Hadoop Concepts

CMPT 732, Fall 2024

Our Cluster

* * *

Hadoop Pieces

The major software components of a Hadoop cluster, and understanding the way our work get distributed among them requires a little background…

HDFS

The problem: store (GB, TB, PB of) data in the cluster.

HDFS stores (blocks of) files on different nodes, replicated to make the data more available and to handle disk failure.

The NameNode coordinates everything and keeps track of who has what data.

The DataNodes actually store the data blocks (with each block on multiple nodes).

YARN

The problem: use the compute resources (processors, memory) in the cluster to do work.

The ResourceManager tracks resources and jobs in the cluster.

The NodeManagers do actual compute work (and are also HDFS DataNodes).

YARN

The idea is that YARN will move a compute task to the data it's operating on: that's easier that moving the (possibly TB of data) to another node.

Moving Computation is Cheaper than Moving Data HDFS Architecture Guide

That's why DataNodes and NodeManagers are typically on the same computers: to get the compute happening beside the data.

(Simplified) Cluster Overview

Work on Hadoop

A program you write to run on Hadoop is an application which could send multiple jobs to the cluster.

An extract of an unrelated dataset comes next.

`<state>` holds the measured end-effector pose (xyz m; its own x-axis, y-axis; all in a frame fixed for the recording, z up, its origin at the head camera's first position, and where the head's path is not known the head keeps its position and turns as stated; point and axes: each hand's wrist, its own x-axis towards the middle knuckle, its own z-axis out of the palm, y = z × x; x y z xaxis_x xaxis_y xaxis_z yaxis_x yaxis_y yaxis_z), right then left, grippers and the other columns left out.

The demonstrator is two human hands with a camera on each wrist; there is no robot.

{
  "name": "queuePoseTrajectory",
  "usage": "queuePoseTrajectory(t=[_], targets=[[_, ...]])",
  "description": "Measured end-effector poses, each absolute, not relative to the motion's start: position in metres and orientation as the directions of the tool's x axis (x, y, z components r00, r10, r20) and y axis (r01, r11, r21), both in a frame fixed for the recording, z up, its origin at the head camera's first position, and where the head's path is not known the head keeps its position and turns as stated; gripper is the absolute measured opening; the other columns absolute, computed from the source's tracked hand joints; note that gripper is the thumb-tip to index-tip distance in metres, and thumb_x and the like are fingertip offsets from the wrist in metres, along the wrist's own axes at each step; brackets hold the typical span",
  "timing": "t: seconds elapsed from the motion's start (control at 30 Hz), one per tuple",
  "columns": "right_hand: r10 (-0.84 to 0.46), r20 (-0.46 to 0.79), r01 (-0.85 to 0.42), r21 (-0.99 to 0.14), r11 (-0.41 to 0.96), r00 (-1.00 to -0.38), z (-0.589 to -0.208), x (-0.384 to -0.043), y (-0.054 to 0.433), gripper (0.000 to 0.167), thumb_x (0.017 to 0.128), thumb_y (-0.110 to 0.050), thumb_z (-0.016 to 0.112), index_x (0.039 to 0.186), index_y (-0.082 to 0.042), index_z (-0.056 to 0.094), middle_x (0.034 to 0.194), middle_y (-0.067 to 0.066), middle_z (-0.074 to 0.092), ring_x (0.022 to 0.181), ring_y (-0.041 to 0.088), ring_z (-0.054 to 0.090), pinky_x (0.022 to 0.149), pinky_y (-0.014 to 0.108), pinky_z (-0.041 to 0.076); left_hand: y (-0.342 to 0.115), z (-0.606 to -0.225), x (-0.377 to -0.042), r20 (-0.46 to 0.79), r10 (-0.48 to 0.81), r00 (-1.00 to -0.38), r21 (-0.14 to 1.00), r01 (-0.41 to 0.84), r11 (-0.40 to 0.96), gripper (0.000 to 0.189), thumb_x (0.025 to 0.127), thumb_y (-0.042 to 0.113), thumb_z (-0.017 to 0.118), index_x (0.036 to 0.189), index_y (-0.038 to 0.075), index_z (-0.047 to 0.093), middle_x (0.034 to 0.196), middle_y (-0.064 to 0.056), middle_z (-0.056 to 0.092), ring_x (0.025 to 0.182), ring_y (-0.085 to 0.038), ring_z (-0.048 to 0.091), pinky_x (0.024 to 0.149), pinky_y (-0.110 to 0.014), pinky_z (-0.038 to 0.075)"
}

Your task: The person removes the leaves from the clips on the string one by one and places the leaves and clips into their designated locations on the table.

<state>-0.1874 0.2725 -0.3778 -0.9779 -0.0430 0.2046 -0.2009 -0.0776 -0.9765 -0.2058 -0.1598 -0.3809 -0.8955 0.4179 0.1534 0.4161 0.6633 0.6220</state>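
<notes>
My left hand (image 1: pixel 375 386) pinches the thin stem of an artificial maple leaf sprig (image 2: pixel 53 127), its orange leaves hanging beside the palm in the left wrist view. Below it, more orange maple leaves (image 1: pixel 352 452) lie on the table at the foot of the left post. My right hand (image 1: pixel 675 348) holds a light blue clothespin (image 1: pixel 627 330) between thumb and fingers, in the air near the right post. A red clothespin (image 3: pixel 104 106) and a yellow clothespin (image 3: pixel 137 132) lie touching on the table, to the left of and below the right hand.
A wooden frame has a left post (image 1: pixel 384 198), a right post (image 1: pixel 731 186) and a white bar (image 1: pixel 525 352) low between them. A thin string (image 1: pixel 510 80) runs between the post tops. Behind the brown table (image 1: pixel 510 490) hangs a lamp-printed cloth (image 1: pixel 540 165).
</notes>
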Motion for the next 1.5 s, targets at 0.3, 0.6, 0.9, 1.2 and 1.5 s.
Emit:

Different types of tasks can run on YARN and first we will see…

MapReduce

The MapReduce model is a way to describe distributed parallel computation in a way that we can use for lots of problems, without having to do the message passing ourselves.

The MapReduce tool will be responsible for getting the computation done, as long as we express it in a way that fits the model.

MapReduce

Apache Hadoop provides an implementation of the MapReduce model that it can run on a YARN cluster.

From now on “MapReduce” will mean Hadoop MapReduce…

MapReduce Stages

Map: apply a map() function to each piece of input. Output key/value pairs.
Shuffle: collect map output with the same keys together on a node so we can…
Reduce: call a reduce() function on each key and each value that a mapper produced for that key. Produce the final output for that key.

MapReduce Stages

Map
Shuffle
Reduce

There can also be a step 1.5 Combiner: do reducer-like work on the data (on each node separately) to reduce the amount of data sent to the (expensive) shuffle.

Example: word count

Everybody's first example: count the number of times each word occurs in a collection of text files.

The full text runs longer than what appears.